Get the sysdate -1 in Hive

2019-05-01 04:42发布

问题:

Is there any way to get the current date -1 in Hive means yesterdays date always? And in this format- 20120805?

I can run my query like this to get the data for yesterday's date as today is Aug 6th-

select * from table1 where dt = '20120805';

But when I tried doing this way with date_sub function to get the yesterday's date as the below table is partitioned on date(dt) column.

select * from table1 where dt = date_sub(TO_DATE(FROM_UNIXTIME(UNIX_TIMESTAMP(),
'yyyyMMdd')) , 1)     limit 10;

It is looking for the data in all the partitions? Why? Something wrong I am doing in my query?

How I can make the evaluation happen in a subquery to avoid the whole table scanned?

回答1:

Try something like:

select * from table1 
where dt >= from_unixtime(unix_timestamp()-1*60*60*24, 'yyyyMMdd');

This works if you don't mind that hive scans the entire table. from_unixtime is not deterministic, so the query planner in Hive won't optimize for you. For many cases (for example log files), not specifying a deterministic partition key can cause a very large hadoop job to start since it will scan the whole table, not just the rows with the given partition key.

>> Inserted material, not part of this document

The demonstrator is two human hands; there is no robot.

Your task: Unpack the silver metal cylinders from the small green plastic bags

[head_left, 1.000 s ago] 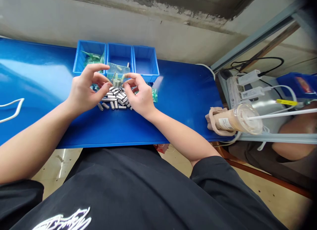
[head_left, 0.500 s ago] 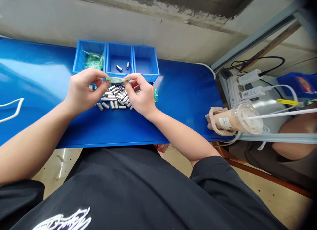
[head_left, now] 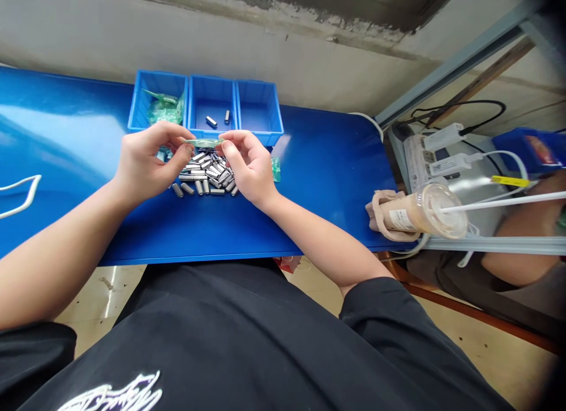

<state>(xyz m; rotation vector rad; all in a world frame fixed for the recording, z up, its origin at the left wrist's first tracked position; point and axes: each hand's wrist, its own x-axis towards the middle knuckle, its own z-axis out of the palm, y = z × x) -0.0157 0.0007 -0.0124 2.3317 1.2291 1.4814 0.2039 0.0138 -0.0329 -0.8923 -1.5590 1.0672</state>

If this matters to you, you can launch hive with an additional option

$ hive -hiveconf date_yesterday=20150331

And in the script or hive terminal use

select * from table1
where dt >= ${hiveconf:date_yesterday};

The name of the variable doesn't matter, nor does the value, you can set them in this case to get the prior date using unix commands. In the specific case of the OP

$ hive -hiveconf date_yesterday=$(date --date yesterday "+%Y%m%d")


回答2:

In mysql:

select DATE_FORMAT(curdate()-1,'%Y%m%d');

In sqlserver :

SELECT convert(varchar,getDate()-1,112)

Use this query:

SELECT FROM_UNIXTIME(UNIX_TIMESTAMP()-1*24*60*60,'%Y%m%d');


回答3:

It looks like DATE_SUB assumes date in format yyyy-MM-dd. So you might have to do some more format manipulation to get to your format. Try this:

select * from table1 
where dt =  FROM_UNIXTIME(
                UNIX_TIMESTAMP(
                    DATE_SUB(
                        FROM_UNIXTIME(UNIX_TIMESTAMP(),'yyyy-MM-dd')
                    , 1)
                )
            , 'yyyyMMdd')     limit 10;


回答4:

Use this:

select * from table1 where dt = date_format(concat(year(date_sub(current_timestamp,1)),'-', month(date_sub(current_timestamp,1)), '-', day(date_sub(current_timestamp,1))), 'yyyyMMdd') limit 10;

This will give a deterministic result (a string) of your partition.

I know it's super verbose.